Work item: Search the data below for the word "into" and report how many lines contain it. Nothing but the number is needed.
*** Block opens ***
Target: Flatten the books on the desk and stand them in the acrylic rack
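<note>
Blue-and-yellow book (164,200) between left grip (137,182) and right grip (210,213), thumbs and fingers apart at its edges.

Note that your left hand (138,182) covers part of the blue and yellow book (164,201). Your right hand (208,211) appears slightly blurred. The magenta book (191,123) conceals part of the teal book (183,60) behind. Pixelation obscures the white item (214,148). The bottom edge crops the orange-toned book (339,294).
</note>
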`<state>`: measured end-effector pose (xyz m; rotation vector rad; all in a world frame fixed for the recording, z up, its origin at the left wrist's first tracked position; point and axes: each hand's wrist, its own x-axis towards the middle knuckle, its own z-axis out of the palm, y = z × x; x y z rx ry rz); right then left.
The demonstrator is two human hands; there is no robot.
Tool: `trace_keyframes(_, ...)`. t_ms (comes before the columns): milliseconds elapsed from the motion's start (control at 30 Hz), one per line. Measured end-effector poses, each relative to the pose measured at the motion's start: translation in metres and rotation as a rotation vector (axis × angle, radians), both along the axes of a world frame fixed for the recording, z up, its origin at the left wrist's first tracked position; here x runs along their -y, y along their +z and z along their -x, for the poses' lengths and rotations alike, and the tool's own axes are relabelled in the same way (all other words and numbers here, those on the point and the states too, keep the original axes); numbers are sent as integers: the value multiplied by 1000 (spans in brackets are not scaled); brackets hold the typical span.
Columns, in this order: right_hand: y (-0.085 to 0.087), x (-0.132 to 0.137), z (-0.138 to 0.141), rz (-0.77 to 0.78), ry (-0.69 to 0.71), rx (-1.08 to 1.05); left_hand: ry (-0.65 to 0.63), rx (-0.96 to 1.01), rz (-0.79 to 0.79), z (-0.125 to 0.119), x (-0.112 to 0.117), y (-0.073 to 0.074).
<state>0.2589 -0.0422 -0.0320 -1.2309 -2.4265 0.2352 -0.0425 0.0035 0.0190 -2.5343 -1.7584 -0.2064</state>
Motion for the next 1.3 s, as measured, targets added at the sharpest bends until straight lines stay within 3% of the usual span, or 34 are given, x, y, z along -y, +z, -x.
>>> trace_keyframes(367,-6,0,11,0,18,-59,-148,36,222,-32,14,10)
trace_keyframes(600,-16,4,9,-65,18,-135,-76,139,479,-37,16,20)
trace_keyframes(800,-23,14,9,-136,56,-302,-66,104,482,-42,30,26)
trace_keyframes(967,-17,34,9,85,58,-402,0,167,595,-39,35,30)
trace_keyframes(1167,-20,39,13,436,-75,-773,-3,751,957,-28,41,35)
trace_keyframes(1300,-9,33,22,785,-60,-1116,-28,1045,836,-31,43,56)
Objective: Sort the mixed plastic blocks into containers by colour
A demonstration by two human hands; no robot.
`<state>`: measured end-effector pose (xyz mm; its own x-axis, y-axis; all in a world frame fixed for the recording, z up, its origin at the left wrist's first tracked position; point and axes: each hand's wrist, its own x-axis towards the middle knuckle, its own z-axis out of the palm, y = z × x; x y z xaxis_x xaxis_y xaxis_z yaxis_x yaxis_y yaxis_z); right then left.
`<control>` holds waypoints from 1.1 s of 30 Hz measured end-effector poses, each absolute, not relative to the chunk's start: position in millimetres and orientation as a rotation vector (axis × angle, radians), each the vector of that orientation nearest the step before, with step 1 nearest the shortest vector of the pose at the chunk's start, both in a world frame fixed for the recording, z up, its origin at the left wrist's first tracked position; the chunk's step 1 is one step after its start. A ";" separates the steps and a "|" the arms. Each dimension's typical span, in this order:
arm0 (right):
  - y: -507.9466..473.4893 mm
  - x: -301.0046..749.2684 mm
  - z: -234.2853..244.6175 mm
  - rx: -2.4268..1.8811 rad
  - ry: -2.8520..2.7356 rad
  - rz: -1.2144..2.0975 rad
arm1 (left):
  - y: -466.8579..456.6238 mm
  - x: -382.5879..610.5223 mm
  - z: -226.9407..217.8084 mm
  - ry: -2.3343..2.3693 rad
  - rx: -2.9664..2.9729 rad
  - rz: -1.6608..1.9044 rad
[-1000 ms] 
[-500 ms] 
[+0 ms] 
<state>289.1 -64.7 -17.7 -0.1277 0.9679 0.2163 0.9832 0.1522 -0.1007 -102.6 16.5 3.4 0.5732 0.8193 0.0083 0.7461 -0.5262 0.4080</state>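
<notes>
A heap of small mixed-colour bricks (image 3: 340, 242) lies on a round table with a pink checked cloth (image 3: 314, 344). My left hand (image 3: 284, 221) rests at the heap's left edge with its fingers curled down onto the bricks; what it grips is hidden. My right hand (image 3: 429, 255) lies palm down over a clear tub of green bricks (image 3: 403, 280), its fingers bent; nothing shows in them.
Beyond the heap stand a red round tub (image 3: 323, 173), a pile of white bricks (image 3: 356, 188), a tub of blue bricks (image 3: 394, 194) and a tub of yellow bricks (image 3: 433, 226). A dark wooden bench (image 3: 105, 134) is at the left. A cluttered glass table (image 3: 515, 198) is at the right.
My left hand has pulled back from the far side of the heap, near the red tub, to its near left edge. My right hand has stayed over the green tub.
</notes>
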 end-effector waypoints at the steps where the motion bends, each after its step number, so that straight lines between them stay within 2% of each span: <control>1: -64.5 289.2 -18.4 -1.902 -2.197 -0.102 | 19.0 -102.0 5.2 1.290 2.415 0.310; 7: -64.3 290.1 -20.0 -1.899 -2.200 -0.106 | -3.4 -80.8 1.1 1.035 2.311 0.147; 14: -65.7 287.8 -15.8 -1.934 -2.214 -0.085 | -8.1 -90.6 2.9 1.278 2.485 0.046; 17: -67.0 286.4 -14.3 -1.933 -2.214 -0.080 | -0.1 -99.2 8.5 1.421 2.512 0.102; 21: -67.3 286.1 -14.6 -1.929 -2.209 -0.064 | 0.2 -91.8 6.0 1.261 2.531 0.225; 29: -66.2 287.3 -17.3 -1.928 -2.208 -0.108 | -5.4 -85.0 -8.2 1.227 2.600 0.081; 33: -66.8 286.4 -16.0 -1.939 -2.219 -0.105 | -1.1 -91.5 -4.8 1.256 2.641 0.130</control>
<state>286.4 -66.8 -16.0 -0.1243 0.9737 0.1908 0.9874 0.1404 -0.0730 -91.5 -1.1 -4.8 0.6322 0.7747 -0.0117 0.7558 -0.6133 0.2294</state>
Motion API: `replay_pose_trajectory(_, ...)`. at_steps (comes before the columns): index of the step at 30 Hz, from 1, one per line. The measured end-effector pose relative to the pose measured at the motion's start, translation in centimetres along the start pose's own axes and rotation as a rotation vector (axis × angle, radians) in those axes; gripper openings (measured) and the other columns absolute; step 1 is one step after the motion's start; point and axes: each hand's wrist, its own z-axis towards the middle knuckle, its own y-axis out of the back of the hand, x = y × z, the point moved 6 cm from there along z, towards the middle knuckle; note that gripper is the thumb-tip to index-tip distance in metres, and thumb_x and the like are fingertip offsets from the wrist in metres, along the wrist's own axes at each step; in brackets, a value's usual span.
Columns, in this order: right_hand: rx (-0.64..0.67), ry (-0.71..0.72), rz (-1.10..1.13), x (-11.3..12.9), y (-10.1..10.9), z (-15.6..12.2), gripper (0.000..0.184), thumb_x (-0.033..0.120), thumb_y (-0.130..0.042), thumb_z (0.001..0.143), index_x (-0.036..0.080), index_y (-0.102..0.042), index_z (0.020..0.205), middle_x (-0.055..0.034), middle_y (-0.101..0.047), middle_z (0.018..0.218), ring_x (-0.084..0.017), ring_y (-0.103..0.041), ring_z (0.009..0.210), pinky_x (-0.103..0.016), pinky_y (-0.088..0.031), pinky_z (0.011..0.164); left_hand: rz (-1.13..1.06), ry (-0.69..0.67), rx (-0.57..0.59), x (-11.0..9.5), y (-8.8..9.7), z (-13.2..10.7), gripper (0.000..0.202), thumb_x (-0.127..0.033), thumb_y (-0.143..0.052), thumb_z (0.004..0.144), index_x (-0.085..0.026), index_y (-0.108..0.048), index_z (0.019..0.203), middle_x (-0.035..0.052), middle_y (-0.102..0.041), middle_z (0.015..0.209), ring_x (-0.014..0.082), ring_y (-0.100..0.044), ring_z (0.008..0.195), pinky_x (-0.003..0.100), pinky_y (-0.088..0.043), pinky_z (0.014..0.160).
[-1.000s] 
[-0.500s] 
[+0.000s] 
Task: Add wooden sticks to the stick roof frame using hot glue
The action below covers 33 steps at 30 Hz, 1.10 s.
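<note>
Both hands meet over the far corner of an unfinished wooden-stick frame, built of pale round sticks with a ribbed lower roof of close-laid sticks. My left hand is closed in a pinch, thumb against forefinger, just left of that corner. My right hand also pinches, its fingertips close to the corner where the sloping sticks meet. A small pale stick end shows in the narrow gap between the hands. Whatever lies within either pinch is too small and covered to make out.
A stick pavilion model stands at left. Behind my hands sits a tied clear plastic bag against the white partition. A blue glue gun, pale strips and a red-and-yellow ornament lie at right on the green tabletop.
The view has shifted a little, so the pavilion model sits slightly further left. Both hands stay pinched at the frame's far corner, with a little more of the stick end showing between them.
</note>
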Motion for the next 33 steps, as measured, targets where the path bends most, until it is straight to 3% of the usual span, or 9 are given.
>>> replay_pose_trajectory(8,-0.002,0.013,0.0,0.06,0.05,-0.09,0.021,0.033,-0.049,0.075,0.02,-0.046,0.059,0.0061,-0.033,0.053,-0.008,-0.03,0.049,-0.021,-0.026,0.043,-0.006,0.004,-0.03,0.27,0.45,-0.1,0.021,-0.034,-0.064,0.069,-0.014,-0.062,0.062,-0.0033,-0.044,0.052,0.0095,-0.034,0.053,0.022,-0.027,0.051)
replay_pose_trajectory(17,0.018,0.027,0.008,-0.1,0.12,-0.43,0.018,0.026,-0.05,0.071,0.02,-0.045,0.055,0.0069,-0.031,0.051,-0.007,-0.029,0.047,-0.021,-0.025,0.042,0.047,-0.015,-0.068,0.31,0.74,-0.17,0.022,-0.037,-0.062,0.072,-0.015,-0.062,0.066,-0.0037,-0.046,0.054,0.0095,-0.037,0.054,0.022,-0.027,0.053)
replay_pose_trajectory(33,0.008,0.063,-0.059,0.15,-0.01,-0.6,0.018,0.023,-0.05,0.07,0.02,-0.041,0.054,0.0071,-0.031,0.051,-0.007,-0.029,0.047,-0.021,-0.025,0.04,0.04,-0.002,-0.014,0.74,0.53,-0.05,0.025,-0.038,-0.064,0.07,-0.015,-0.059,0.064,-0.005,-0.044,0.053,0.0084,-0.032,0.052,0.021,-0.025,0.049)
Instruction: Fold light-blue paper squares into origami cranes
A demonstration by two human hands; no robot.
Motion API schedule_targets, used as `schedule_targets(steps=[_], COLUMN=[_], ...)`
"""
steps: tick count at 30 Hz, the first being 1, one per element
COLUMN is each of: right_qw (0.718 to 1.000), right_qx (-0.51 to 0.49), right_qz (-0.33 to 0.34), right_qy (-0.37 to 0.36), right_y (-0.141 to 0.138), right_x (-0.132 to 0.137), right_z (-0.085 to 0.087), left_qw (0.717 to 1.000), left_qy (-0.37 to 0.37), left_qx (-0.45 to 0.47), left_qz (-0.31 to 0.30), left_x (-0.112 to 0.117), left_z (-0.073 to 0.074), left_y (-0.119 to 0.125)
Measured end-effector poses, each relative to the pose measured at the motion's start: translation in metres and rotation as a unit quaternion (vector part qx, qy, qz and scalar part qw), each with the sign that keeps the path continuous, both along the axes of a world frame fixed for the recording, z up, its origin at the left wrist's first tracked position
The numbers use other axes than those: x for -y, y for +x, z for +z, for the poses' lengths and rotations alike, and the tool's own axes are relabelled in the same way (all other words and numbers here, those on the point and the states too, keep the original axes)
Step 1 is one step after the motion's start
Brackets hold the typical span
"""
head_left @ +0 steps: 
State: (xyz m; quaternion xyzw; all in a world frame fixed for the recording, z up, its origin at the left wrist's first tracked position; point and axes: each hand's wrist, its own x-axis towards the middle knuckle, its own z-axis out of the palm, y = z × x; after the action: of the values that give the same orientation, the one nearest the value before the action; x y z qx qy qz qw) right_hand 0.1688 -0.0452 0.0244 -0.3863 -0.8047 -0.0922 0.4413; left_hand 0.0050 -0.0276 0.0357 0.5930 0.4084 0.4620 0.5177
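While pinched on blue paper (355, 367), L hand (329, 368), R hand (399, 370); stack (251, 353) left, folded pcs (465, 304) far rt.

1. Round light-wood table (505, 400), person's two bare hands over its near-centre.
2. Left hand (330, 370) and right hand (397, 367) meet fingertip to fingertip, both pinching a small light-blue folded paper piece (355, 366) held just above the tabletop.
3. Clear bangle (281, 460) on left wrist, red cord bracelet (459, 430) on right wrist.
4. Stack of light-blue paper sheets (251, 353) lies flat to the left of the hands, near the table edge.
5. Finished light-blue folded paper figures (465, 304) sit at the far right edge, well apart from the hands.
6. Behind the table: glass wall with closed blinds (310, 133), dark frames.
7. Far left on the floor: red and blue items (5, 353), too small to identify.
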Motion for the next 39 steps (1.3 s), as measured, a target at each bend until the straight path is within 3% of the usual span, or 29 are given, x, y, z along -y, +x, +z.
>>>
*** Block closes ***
Reply to the exercise: 2